Oommen Chandy may not be a great crowd-puller in the classical sense, but his dynamics with the crowd is famous. In fact, the crowd keeps following him everywhere: gatecrashing into his residence, packing themselves into his car, and thronging his office.

The crowd was at its comical best last Friday when the counting of votes was in progress. More than a 100 people were at the Karot-Vallakkalil house at Puthuppally, half of them inside the drawing room watching TV. On the other side of the hall sat Mr. Chandy, crammed into a settee, along with a few journalists and surrounded by camera persons and the usual crowd, speaking into his mobile phone.
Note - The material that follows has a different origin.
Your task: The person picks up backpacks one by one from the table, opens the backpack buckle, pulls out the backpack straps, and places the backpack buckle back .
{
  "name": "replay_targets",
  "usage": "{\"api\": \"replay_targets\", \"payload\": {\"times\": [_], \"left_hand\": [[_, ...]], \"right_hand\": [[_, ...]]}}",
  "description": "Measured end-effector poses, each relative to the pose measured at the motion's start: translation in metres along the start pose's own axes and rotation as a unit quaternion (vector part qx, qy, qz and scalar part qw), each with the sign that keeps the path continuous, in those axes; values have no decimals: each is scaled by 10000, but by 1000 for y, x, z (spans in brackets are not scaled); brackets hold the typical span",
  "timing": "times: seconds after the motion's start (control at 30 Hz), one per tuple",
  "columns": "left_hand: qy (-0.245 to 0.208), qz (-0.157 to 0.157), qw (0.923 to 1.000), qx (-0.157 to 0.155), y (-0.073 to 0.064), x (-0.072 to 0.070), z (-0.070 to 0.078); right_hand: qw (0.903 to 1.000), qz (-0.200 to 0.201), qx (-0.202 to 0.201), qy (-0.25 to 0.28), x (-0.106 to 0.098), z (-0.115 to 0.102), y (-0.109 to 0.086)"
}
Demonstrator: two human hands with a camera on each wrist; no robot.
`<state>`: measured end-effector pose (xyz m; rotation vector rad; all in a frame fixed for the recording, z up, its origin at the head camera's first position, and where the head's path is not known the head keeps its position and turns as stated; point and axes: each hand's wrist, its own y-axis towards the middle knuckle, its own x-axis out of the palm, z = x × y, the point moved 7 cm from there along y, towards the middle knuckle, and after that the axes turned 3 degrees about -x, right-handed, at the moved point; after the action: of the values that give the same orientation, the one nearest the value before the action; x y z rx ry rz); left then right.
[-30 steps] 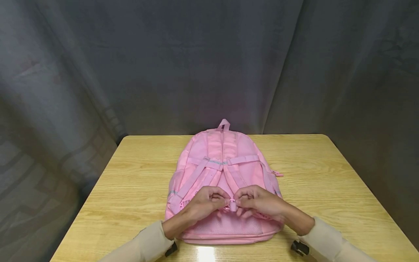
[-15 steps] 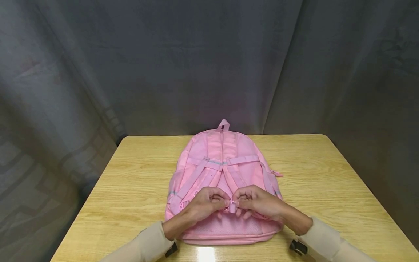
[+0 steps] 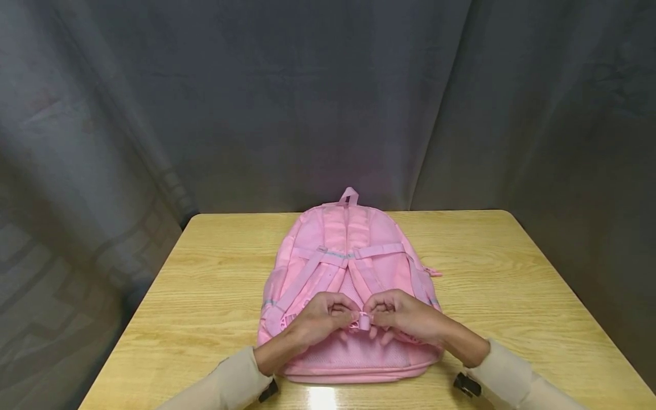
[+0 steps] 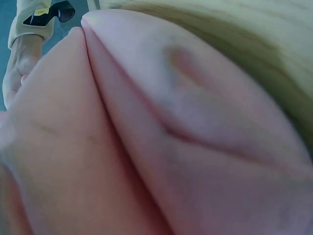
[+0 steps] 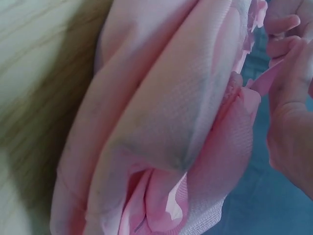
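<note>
Small pink clip (image 3: 364,323) sits b/w the two hands, over the lower mid part of the pink backpack (image 3: 353,359). L hand (image 3: 323,319) pinches it from the left, R hand (image 3: 404,314) from the right; neither's clearly nearer. Clip's visible bit runs approx. toward the person, across the line b/w the fingertips; rest hidden, so full long axis n/c. Backpack lies straps-up on the bench (image 3: 215,279), top loop (image 3: 350,195) at far end, nr dark curtain (image 3: 318,114).

Cream sleeves (image 3: 238,378) and black wrist devices (image 3: 467,385) are worn, one device yellow-labelled.
</note>
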<state>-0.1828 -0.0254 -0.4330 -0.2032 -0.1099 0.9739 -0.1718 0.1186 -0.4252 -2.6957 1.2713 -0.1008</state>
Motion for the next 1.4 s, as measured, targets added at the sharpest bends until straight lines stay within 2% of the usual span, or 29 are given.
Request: {"api": "replay_targets", "payload": {"times": [0.17,0.47,0.7,1.13,1.4], "left_hand": [[-36,-62,10000,-8,-1,-1,-1],[-71,-374,9993,-28,-5,1,-1],[-112,-383,9992,-57,-4,1,1],[-227,-264,9992,-194,-2,-1,-2],[-200,-292,9993,-156,-2,0,0]], "right_hand": [[9999,-135,-50,20,1,0,0],[9974,-608,-292,235,6,-2,-1],[9944,-854,-557,291,7,-2,-1],[9943,-647,-848,-6,4,-6,0],[9967,-462,-655,-154,3,-4,0]]}}
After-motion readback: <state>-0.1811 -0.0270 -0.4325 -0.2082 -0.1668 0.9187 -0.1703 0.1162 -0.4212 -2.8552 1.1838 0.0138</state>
One of his fans squeezes himself through the crowd and extends a few lozenges at Mr. Chandy. Mr. Chandy smiles and politely declines the offer, but the man almost thrusts one into the leader's mouth, who is ‘saved' by the intervention of a big, burly figure who pushes himself on to Mr. Chandy shouting “Oommen Chandy Zindabad. Mr. Chandy tries to free himself from his “saviour's” hold and asks him to keep quiet so that he could continue his phone call. “‘Aaha! Ente zindabad kazhinjumathi phone cheyyal' (Is it so! You can call after I am done with my slogan-shouting),” his fan shouts back and continues the sloganeering. All burst into a laugh and Kerala's Chief-Minister-in-waiting looks helplessly at his fan, still smiling.

In Puthuppally, they are not just fond of him — they ‘own' him. The weekly ‘Sunday durbar' is an occasion to show it off and Mr. Chandy endures it patiently.

A few weeks ago, it was the turn of a young man: “This is the third time I am here,” he says, almost shouts, to Mr. Chandy, who is on the telephone. “Okay, okay, I shall arrange one soon,” Mr. Chandy pacifies the youngster. “I will arrange for a mobile soon,” Mr. Chandy repeats.

“I want one with camera,” demands the young man. “See, I won't be able to promise one with such specifications, but I shall arrange a mobile for you soon,” Mr. Chandy is at his pacifying best, again. “‘Shari. Enne othiri nadathickaruthu.' (Okay, don't give me the runaround, long),” the angry young man grumbles, before another takes his place and Mr. Chandy lends his patient ear.

If there is one thing Mr. Chandy fears, it is loneliness, says P.T. Chacko, his Press Secretary who could compile a 100-page collection of anecdotes,Kunjoonju Kathakal, based on true incidents. When he became the Chief Minister for the first time in 2004, the crowd followed him to the high-security Chief Minister's office, making a mockery of the security arrangements. In fact, the former President A.P.J. Abdul Kalam, who saw the office on television, mistook it for a mass contact programme of the Chief Minister. Many may not agree with Mr. Chandy's style of man management. But there are others who think that it is his experience in crowd management that will stand him in good stead in managing the coalition in a difficult situation.

Oommen Chandy has a way with the crowds, which seem to own him.